Мила знала, слышала, как Данила шаркает босыми ступнями по полу и с тихим стуком открывает дверцу шкафа, чтобы не разбудить её, если вдруг снова уснула. Он искал свою футболку, двигался осторожно, но в каждом звуке было что—то успокаивающее, будто он сам наконец нашёл место, где можно быть и не прятаться.
После той ночи он стал спокойнее – не был больше подавленным, не был отстранённым, а как будто наконец перестал бояться, что его прогонят. Он больше не замирал, когда говорил, не просил глазами, а просто жил рядом, как будто это было разрешено.
С Сашей, наверное, всё было бы иначе. Не факт, что лучше, но по—другому. Он бы не допустил, чтобы она оказалась в этой ситуации. В том—то и дело – не допустил бы. Перекрыл бы всё, что шло не по его логике. Он умел жить по правилам. А она тогда хотела правил. Хотела, чтобы было понятно, за что хвалят, за что ругают, где правильно, а где перебор. Хотела, чтобы кто—то говорил: «Так надо».
Но когда он начал говорить это слишком часто, стало ясно – под этим «так надо» нет воздуха.
Она вернулась к столу, села, не включая свет. В комнате было уже достаточно утреннего – серо, но различимо. Поставила локти на стол, голову опустила в ладони. Слушала, как течёт утро. Где—то у соседей щёлкнул выключатель, хлопнула входная дверь. Кто—то вышел, кто—то начал день. А у неё день уже был. Без начала и без конца.
Сашина квартира пахла другим. Табаком, даже если он не курил – оставалось в одежде. Чаем с жасмином, который он почему—то любил. И каким—то спокойствием. Не уютом – именно спокойствием. Там не нужно было думать о том, что говорить. Всё было отрепетировано. Они даже ссорились по шаблону: сначала – молчание, потом – резкая фраза, потом – «ладно, давай не будем». Никакой глубины. Но и без опасности.
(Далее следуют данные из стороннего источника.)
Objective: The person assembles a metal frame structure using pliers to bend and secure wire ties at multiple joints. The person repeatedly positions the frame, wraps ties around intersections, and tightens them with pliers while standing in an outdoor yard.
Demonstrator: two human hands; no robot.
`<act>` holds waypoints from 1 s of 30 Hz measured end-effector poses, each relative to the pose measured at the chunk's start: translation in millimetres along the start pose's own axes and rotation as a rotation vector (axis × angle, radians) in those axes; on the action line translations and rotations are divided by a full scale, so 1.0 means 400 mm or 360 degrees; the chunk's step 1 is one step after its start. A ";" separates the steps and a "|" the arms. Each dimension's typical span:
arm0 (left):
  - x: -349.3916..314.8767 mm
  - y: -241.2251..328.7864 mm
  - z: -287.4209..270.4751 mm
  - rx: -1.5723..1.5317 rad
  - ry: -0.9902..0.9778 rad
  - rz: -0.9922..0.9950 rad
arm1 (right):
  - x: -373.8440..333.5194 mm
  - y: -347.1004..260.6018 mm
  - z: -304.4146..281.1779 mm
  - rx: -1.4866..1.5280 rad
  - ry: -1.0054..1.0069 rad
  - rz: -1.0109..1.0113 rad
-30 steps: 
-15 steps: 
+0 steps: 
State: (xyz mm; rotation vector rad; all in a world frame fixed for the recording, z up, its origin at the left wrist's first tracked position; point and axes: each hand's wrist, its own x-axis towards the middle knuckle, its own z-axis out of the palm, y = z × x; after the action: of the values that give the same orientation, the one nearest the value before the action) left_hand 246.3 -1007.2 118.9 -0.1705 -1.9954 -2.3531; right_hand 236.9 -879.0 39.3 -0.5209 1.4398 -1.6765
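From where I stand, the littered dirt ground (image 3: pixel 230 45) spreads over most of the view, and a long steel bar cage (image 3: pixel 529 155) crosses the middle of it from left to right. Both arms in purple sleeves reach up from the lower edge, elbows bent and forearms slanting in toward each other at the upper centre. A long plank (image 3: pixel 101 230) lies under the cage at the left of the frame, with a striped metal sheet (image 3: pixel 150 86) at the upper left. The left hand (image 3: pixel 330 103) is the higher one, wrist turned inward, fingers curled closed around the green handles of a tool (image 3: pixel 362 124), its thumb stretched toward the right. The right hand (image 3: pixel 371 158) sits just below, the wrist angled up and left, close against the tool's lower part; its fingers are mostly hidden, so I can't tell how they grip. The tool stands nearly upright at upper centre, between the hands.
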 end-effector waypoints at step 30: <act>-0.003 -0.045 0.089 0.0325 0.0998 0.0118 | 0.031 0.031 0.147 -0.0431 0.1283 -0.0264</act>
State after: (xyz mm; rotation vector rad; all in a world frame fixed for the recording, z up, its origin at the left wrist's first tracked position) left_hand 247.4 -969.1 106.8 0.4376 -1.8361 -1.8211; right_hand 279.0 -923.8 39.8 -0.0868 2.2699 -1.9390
С Данилой всё иначе. Слишком честно. Без договорённостей. Без сценариев. Он говорит, как чувствует. Смотрит так, будто в ней нет ничего плохого. Будто всё, что она делала, – правильно. Это страшнее, чем осуждение. Саша, если бы знал, что произошло ночью, закричал бы. Возможно, ударил бы. Ушёл бы навсегда. Данила – просто прижался утром, как будто ничего не изменилось.
А у неё изменилось. Она знала. В теле, в голове, в движениях. В том, как теперь стояла чашка на столе, и как она не могла на неё смотреть без внутреннего дрожания.
Она прошлась по комнате – не потому, что нужно было что—то сделать, а просто чтобы двигаться. Подняла плед с пола, встряхнула, аккуратно сложила. Поставила на место кресло, которое стояло чуть под углом. Вытерла тряпкой подоконник, хотя там не было пыли. Всё это делала не думая. Просто потому, что надо было себя куда—то деть.
Саша называл это «режим очистки». Говорил: «Ты начинаешь тереть всё подряд, когда не хочешь думать». Он умел замечать такое. Но не умел быть рядом, когда это случалось. Сидел в телефоне, в планшете, в разговоре по работе. А потом говорил: «Надо было сказать, я бы обнял».